Hannibal has standing sets that were designed at the very beginning of the show, when we only had script outlines, and they are the core sets for each of our characters. They include the world of Hannibal, which incorporates his house interior and his office, both of which were designed by my predecessor Patti Podesta. They also include the world of the FBI, which I designed, showcasing Jack Crawford’s office, the interior corridors of the FBI Quantico campus, Will’s lecture hall, and the labs and other forensic setups.
On an episodic basis, we have additional sets and locations that we have to build or find. And they have to conform to the aesthetic of the show, which has always been that of an elegant horror film.
We work very closely with the show runner, as the story is told by his own particular aesthetic, and also with individual directors to find out how they want to shoot the scenes and what tools they need in order to tell the story.
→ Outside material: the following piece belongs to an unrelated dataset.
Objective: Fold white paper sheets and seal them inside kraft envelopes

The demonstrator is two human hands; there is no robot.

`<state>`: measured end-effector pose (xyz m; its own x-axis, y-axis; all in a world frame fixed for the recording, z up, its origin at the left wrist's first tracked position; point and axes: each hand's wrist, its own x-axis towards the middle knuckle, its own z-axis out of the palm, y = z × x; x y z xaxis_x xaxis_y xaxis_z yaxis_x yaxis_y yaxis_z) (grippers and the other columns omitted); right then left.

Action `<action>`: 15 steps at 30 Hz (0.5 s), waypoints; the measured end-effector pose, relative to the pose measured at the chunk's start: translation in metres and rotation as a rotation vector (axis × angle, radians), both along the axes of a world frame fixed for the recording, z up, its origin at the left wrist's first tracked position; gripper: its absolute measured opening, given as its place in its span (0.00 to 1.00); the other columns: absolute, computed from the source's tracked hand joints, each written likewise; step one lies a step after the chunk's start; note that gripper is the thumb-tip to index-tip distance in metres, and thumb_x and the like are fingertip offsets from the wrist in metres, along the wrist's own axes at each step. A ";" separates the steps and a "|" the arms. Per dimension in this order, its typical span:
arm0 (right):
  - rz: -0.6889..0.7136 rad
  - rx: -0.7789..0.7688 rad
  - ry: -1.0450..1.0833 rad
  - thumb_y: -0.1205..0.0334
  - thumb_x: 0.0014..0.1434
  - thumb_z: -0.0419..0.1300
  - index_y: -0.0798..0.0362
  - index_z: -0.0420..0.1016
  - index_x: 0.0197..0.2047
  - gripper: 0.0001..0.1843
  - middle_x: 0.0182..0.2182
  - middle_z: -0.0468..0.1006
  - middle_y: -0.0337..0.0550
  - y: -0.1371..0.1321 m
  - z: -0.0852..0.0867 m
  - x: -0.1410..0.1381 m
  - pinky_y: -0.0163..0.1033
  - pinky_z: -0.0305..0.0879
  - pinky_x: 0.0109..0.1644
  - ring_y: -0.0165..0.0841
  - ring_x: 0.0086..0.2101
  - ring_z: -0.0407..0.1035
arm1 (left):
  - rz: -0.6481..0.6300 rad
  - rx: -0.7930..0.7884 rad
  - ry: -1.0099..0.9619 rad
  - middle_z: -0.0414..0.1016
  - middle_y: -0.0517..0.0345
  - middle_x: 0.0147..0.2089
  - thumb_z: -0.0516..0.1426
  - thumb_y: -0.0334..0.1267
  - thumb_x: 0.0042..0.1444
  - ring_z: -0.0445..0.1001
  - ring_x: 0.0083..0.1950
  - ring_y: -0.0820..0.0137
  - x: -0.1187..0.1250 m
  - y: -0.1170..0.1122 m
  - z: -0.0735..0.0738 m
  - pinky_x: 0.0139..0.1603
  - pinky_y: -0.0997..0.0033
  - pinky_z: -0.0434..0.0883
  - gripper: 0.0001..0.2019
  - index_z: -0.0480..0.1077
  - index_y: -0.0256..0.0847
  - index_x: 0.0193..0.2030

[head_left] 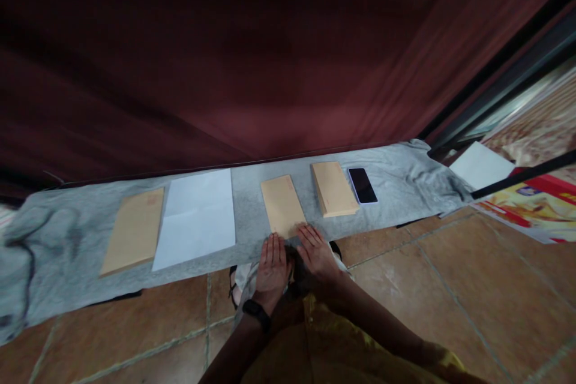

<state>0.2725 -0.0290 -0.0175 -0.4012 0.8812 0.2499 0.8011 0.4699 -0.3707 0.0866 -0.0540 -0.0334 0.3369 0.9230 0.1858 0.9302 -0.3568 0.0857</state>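
A brown paper envelope [283, 201] lies flat on the grey cloth in front of me. My left hand [272, 265], with a dark band at the wrist, rests palm down at the envelope's near left corner, fingers stretched out. At the near right corner, my right hand [318, 253] lies flat too, its fingertips touching the paper. To the right is a stack of brown envelopes [335, 189]. On the left, white paper sheets [198, 216] lie beside another brown envelope pile [134, 231].
Grey cloth [396, 174] covers a long narrow surface. A smartphone [362, 185] lies right of the envelope stack. Dark red curtain [279, 72] hangs along the far edge. A printed carton [535, 207] stands at the right, and brown tiles [400, 288] form the floor.
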 end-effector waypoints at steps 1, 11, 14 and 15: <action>0.037 -0.002 0.000 0.60 0.72 0.47 0.57 0.58 0.72 0.28 0.69 0.63 0.53 0.001 0.000 -0.006 0.57 0.54 0.72 0.42 0.69 0.54 | 0.003 0.005 -0.002 0.49 0.32 0.76 0.49 0.33 0.64 0.51 0.76 0.51 0.001 0.000 -0.001 0.74 0.43 0.57 0.36 0.41 0.27 0.76; 0.104 -0.027 -0.058 0.60 0.72 0.49 0.55 0.60 0.72 0.27 0.70 0.62 0.50 0.000 -0.005 -0.016 0.55 0.49 0.74 0.40 0.70 0.52 | 0.024 -0.026 -0.013 0.45 0.32 0.76 0.47 0.26 0.61 0.48 0.77 0.52 0.009 0.001 0.001 0.75 0.40 0.53 0.38 0.38 0.28 0.77; 0.111 -0.031 -0.061 0.61 0.72 0.48 0.57 0.59 0.72 0.28 0.70 0.61 0.51 0.000 -0.005 -0.013 0.56 0.49 0.74 0.41 0.70 0.51 | -0.004 -0.042 -0.010 0.43 0.32 0.77 0.48 0.27 0.59 0.43 0.78 0.53 0.013 0.003 0.004 0.77 0.43 0.52 0.38 0.41 0.24 0.76; 0.111 -0.033 -0.063 0.62 0.71 0.48 0.58 0.59 0.72 0.28 0.70 0.61 0.52 0.001 -0.006 -0.013 0.56 0.48 0.74 0.41 0.70 0.51 | -0.015 -0.041 -0.010 0.42 0.31 0.77 0.48 0.27 0.59 0.42 0.78 0.53 0.014 0.003 0.005 0.77 0.45 0.51 0.38 0.40 0.23 0.76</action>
For the sets we don’t build, the locations team searches for places that fit or conform to the overall look of the show.
There is a very fast turnaround in terms of getting the script, breaking it down, getting the information we need from the various departments, and then harnessing all of our resources to make sure that we’re ready for camera each day. Each episode has its own identity and independent story lines and characters that are specific to it. We have to create the context or the environment for each of those characters, and, episodically, that is a lot of work, especially in contrast to our standing studio sets - they are already part of a predefined vocabulary within the show and have been well established beforehand, requiring less input on an episodic basis. We also have to generate a lot of graphics and other key props, prosthetics, and special effects elements because every episode includes at least one or two death tableau pieces, which are carefully orchestrated beforehand.
I think the episode that Tim Hunter directed, “Fromage,” is a great example, from an art department perspective, of a lot of really fun elements. We got to film in the Roy Thomson Hall, which is Toronto’s premier performance space, and set up one of our death tableaus, which was a beautiful prosthetic in and of itself. We had to do research into the production of gut strings, using animal gut. Then we built a basement in the studio, which included a pretty painstakingly accurate rendition of how someone might butcher and prepare gut strings in their own home. We created a full music store on location in an old house interior that seemed to fit with the architectural resonance that we wanted for the basement. That was all at a very short notice, so it was a real scramble to ready the locations, get everything painted, build all the set pieces and get them to location, and find hundreds of musical instruments to fill the place. And it was a pleasure working with Tim, as he’s such a visually articulate director.